06 Sep 2010
by Bill Barnwell
With the season approaching, we finish the second year of our Wisdom of Crowds series with four more wideouts. (Even Twitter needs a travel day.) With a lot of interesting wideouts still left in the till, I wanted to look at four players who I think have various issues distorting the public perception of their value.
As always, please remember that these projections come from Twitter followers asked to predict three statistics for a player per day, given an expectation of a full 16-game season. If you've missed any previous installments, check out the previous editions of this series:
Monday: Randy Moss
Average: 84 catches, 1,272 receiving yards, 13 TD
Maximum: 104 catches, 1,490 receiving yards, 16 TD
Minimum: 70 catches, 1,067 receiving yards, 9 TD
The effects of Tom Brady's difficult schedule from a year ago also affected Moss, who had a 21.9% DVOA versus a 17.7% VOA, suggesting that his raw performance was underrated by the quality of the pass defenses he faced. As an example, consider the game that Moss reportedly loafed through, the Week 14 victory over the Panthers. Moss had one catch for 16 yards and walked his way through a number of routes ... against the league's second-best pass defense. While they blanketed him with bracket coverage.

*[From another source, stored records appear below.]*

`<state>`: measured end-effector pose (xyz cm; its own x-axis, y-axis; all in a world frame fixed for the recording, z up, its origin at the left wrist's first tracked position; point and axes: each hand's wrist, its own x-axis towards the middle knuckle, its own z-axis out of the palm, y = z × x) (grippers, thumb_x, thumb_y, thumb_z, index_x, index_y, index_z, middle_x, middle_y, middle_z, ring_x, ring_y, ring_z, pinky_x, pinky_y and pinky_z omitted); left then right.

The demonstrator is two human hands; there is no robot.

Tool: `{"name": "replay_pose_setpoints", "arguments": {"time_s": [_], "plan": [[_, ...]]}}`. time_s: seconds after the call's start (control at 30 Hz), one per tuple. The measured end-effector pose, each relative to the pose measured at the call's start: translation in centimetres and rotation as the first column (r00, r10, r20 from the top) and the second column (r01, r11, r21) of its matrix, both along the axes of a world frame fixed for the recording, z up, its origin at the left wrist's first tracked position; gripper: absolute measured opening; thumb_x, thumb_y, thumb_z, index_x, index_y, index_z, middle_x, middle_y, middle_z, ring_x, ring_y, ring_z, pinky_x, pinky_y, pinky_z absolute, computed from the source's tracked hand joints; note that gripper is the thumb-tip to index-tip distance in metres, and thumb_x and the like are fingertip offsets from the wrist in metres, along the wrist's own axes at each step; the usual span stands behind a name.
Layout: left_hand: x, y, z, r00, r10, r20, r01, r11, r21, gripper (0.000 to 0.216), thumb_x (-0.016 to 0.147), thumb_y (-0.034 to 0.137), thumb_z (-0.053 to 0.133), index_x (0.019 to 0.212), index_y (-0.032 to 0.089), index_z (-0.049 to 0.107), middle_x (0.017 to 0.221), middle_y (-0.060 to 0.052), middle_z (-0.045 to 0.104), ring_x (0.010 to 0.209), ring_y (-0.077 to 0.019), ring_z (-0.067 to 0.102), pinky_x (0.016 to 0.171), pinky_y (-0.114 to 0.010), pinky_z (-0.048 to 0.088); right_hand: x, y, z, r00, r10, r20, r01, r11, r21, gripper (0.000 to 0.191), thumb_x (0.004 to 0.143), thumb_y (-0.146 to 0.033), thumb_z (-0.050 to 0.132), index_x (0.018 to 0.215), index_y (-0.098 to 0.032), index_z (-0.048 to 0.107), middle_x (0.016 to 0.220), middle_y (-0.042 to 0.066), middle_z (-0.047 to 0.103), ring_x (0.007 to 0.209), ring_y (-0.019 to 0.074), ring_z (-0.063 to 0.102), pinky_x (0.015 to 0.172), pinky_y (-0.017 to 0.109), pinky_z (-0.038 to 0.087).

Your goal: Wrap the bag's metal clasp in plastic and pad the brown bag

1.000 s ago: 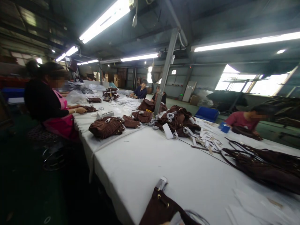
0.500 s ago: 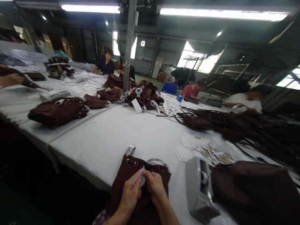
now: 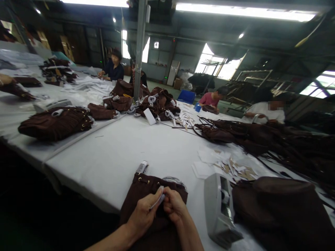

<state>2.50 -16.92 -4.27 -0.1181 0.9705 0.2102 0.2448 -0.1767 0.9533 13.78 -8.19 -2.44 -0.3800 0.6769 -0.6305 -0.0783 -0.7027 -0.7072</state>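
A dark brown suede bag [image 3: 142, 200] lies at the near edge of the white table [image 3: 146, 150], its top hem with small gold eyelets turned away from me. Both my hands rest on it. My left hand [image 3: 142, 214] pinches a small white strip [image 3: 157, 199] between thumb and fingers. My right hand [image 3: 174, 205] is closed against the left, fingers curled on the bag's fabric by the strip. A silvery tab [image 3: 142, 167] pokes out past the bag's top edge.
A grey tape dispenser [image 3: 220, 209] stands right of my hands, with another brown bag [image 3: 277, 209] beyond it. Paper scraps [image 3: 230, 167], fringed brown bags [image 3: 56, 122] and a bag pile [image 3: 157, 104] cover the table. A steel post [image 3: 138, 52] rises mid-table. Other people sit at the far side.
My view swung right and down from the long table to my own hands on the bag. Since half a second ago the hands have drawn slightly closer together around the white strip.
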Motion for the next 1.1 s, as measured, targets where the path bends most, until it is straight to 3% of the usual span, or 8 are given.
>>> {"name": "replay_pose_setpoints", "arguments": {"time_s": [0.27, 0.37, 0.5, 0.63, 0.7, 0.77, 0.97, 1.1], "plan": [[-0.2, 3.4, -0.1, 0.99, -0.125, -0.07, 0.129, 0.99, 0.061, 0.041, 0.091, 0.034, 0.039, 0.127, 0.02, 0.053, 0.091, -0.009, 0.065, 0.081, -0.0191, 0.059, 0.081, -0.029, 0.046, 0.9, 3.5, 1.1, 0.998, 0.013, -0.058, -0.018, 0.996, -0.092, 0.026, 0.073, -0.023, 0.053, 0.053, -0.018, 0.037, 0.039, -0.013, 0.028, 0.028, -0.0019, 0.014, 0.027, 0.01, 0.009], [-0.5, 3.6, -0.6, 0.986, -0.155, -0.053, 0.157, 0.987, 0.023, 0.041, 0.09, 0.034, 0.04, 0.126, 0.021, 0.054, 0.095, -0.009, 0.065, 0.086, -0.02, 0.06, 0.083, -0.029, 0.045, 0.9, 3.3, 0.7, 0.998, 0.009, -0.065, -0.013, 0.998, -0.056, 0.032, 0.075, -0.037, 0.056, 0.055, -0.018, 0.039, 0.041, -0.01, 0.035, 0.029, -0.0011, 0.019, 0.027, 0.011, 0.01], [-0.6, 2.8, -0.3, 0.988, -0.148, -0.053, 0.148, 0.989, -0.014, 0.041, 0.088, 0.031, 0.043, 0.126, 0.02, 0.054, 0.094, -0.009, 0.066, 0.086, -0.0208, 0.06, 0.083, -0.03, 0.045, 0.8, 2.4, -0.4, 0.999, -0.012, -0.043, 0.015, 0.999, 0.049, 0.043, 0.063, -0.043, 0.072, 0.054, -0.019, 0.038, 0.038, -0.012, 0.033, 0.028, -0.0013, 0.019, 0.027, 0.013, 0.009], [-0.2, 2.3, 1.2, 0.977, -0.069, 0.204, 0.099, 0.985, -0.142, 0.044, 0.078, 0.036, 0.059, 0.119, 0.019, 0.056, 0.097, -0.008, 0.068, 0.089, -0.0221, 0.061, 0.085, -0.032, 0.045, 0.6, 1.8, -1.2, 0.999, -0.02, -0.038, 0.025, 0.991, 0.128, 0.049, 0.057, -0.049, 0.076, 0.053, -0.019, 0.037, 0.034, -0.013, 0.029, 0.028, -0.0012, 0.017, 0.027, 0.014, 0.007], [0.0, 2.6, 1.7, 0.894, 0.074, 0.443, 0.065, 0.955, -0.289, 0.046, 0.079, 0.047, 0.056, 0.112, 0.016, 0.053, 0.084, -0.007, 0.069, 0.075, -0.0204, 0.063, 0.072, -0.032, 0.049, 0.6, 1.7, -1.4, 0.999, -0.025, -0.04, 0.031, 0.986, 0.162, 0.051, 0.057, -0.053, 0.075, 0.052, -0.02, 0.036, 0.034, -0.013, 0.03, 0.027, -0.0011, 0.017, 0.028, 0.015, 0.007], [0.2, 3.2, 1.9, 0.803, 0.218, 0.555, 0.042, 0.908, -0.417, 0.049, 0.076, 0.056, 0.054, 0.101, 0.014, 0.052, 0.068, -0.004, 0.066, 0.059, -0.0175, 0.061, 0.056, -0.028, 0.047, 0.7, 1.5, -1.5, 0.999, -0.026, -0.039, 0.033, 0.981, 0.192, 0.053, 0.056, -0.055, 0.074, 0.051, -0.02, 0.035, 0.033, -0.013, 0.031, 0.027, -0.0011, 0.017, 0.028, 0.015, 0.007], [0.9, 4.0, 1.5, 0.824, 0.191, 0.533, 0.113, 0.867, -0.485, 0.048, 0.059, 0.057, 0.07, 0.062, 0.011, 0.057, 0.049, -0.003, 0.059, 0.043, -0.0097, 0.048, 0.043, -0.02, 0.032, 0.9, 0.5, -1.4, 0.999, -0.022, -0.034, 0.03, 0.963, 0.267, 0.054, 0.057, -0.059, 0.072, 0.048, -0.019, 0.037, 0.029, -0.012, 0.03, 0.025, -0.0006, 0.018, 0.029, 0.016, 0.007], [1.5, 3.7, 1.2, 0.799, 0.255, 0.545, 0.065, 0.864, -0.5, 0.047, 0.059, 0.058, 0.066, 0.065, 0.012, 0.057, 0.054, -0.002, 0.059, 0.045, -0.0101, 0.05, 0.043, -0.021, 0.034, 0.9, 0.4, -1.7, 0.999, -0.021, -0.039, 0.032, 0.951, 0.309, 0.053, 0.059, -0.059, 0.07, 0.047, -0.019, 0.038, 0.03, -0.01, 0.035, 0.025, 0.0, 0.021, 0.028, 0.017, 0.008]]}}
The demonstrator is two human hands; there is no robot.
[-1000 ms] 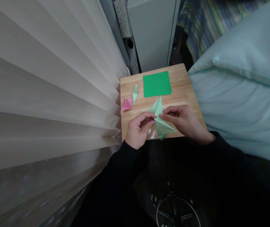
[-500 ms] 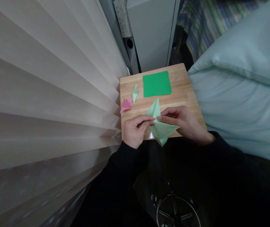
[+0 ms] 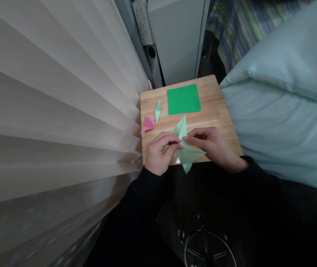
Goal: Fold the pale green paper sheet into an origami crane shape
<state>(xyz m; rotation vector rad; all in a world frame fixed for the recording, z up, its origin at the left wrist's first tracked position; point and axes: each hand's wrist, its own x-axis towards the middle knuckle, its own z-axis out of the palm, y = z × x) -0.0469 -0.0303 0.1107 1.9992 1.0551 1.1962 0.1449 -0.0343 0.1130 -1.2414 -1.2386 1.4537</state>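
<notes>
Above the near edge of a small wooden table (image 3: 214,115), a pale green origami paper (image 3: 189,152) with several pointed flaps is held between both hands. My left hand (image 3: 160,151) pinches it near its middle, thumb and fingers closed on the left side. Opposite, my right hand (image 3: 212,144) grips the paper with thumb and forefinger close to the left fingertips. One point of the paper reaches away from me, another to the right, and one hangs past the table edge. The fingers hide part of the centre.
On the table lie a stack of green paper (image 3: 184,99), a small pale green folded piece (image 3: 157,111) and a pink folded piece (image 3: 147,123). A pleated curtain (image 3: 64,111) borders the left, pale blue bedding (image 3: 283,122) the right. Behind stands a light cabinet (image 3: 177,44).
The pale green paper has turned slightly, its right and lower points shifting left. My left fingers have moved a little on it; both hands keep their pinch.
</notes>
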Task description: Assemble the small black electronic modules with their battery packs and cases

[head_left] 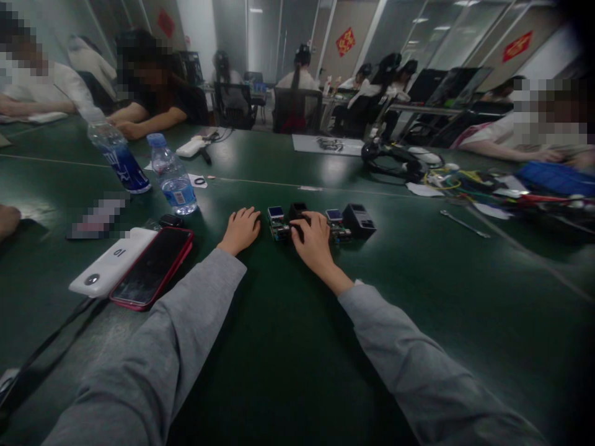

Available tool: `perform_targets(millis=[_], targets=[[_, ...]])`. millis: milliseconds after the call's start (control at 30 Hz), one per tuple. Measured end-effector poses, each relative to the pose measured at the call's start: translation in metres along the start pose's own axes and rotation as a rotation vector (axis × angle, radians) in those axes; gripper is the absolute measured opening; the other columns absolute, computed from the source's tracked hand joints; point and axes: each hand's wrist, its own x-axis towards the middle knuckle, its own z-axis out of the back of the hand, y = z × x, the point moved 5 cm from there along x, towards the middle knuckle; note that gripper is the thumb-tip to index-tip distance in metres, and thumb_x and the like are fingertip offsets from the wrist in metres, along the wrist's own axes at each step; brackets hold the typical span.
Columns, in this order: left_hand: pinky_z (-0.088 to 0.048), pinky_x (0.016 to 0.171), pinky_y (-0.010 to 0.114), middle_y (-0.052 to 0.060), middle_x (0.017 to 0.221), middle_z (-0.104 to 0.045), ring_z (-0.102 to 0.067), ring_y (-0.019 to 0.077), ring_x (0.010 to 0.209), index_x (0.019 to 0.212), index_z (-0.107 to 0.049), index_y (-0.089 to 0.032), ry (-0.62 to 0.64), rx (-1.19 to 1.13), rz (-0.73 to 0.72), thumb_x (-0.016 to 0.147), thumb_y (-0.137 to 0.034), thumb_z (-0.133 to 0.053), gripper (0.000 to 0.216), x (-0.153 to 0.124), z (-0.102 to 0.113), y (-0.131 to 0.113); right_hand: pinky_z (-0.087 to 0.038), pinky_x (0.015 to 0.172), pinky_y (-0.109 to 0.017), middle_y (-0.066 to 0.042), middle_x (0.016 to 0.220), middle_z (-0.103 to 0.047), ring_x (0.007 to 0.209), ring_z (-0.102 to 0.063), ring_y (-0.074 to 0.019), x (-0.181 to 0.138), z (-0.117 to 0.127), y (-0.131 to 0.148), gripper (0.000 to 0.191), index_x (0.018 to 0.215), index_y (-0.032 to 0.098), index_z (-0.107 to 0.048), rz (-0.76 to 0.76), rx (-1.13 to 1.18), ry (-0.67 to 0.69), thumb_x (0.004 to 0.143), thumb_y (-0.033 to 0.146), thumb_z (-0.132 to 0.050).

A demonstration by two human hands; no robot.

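My left hand lies on the green table with its fingers spread, holding nothing. Just right of it stands a small circuit board with a little screen. My right hand has its thumb and fingers curled around a small black case, which is partly hidden behind the fingers. A second circuit board with a screen sits close to the right of that hand. Beside this board is another black case with openings in its side.
On the left are a red-cased phone, a white power bank, a water bottle and a blue-labelled bottle. A wrench, tangled wires and a black cable coil lie right. Other people sit around the table.
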Motion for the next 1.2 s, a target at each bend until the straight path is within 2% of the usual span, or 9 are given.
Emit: perform_targets(millis=[1200], targets=[[-0.032,0.117,0.053,0.009,0.152,-0.047,-0.04,0.0291,0.141,0.141,-0.051,-0.019,0.0,-0.015,-0.001,0.101,-0.034,-0.033,0.047,-0.0003,-0.0022,0.0009,-0.041,0.098,-0.05,-0.014,0.128,-0.051,0.127,-0.041,-0.0322,-0.0004,0.0013,0.002,0.021,0.107,0.021,-0.066,0.013,0.017,0.024,0.094,0.023,-0.05]])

The idea, then, is that an easier schedule and a healthier Brady will counteract the effects of age, Wes Welker's knee, and the presence of two rookie tight ends. The projection is a virtual match for his 2009 figures -- 83 catches, 1,264 receiving yards, and 13 TD -- and I think it might be understating his upside. I believe he has the potential to be the best wideout in football -- even at age 33.
Tuesday: Hines Ward
Average: 80 catches, 997 receiving yards, 7 TD
Maximum: 90 catches, 1,200 receiving yards, 10 TD
Minimum: 55 catches, 861 receiving yards, 5 TD
The number of projections we had for Ward was well below our average panel size, which I think provides a good clue as to why Ward is underrated relative to his KUBIAK forecast: He's boring. He's not a deep threat, he doesn't catch 100 passes, and his reputation is as much about his blocking as his actual work as a pass-catcher. And yet, he's been remarkably consistent as a player on a seasonal level, averaging 9.8, 8.9, 9.2, and then 9.5 fantasy points per game over the past four years.
Take his average of 9.4 points per game and a full year would get him to 150 fantasy points, higher than the average projection above (roughly 142 fantasy points). I think it's reasonable to suggest some decline without Ben Roethlisberger for at least four games, and the average line above would be his worst season (adjusting for the number of games he played) since 2005, when Roethlisberger also missed four games.
Thursday: Braylon Edwards
Average: 58 catches, 819 receiving yards, 6 TD
Maximum: 73 catches, 1,076 receiving yards, 11 TD
Minimum: 45 catches, 600 receiving yards, 4 TD
I guess it all depends on how much you believe in Edwards' 2007 season, which is a remarkable outlier. Otherwise, Edwards has been a consistently mediocre player. After tearing his ACL as a rookie, he's put up full seasons of 61-884-6, 55-873-3, and 45-680-4. That's a complimentary target masquerading as a star because he can jump really high. Throw in the huge number of passes he requires to generate those numbers, and there's reason to believe that he's overvalued in the marketplace.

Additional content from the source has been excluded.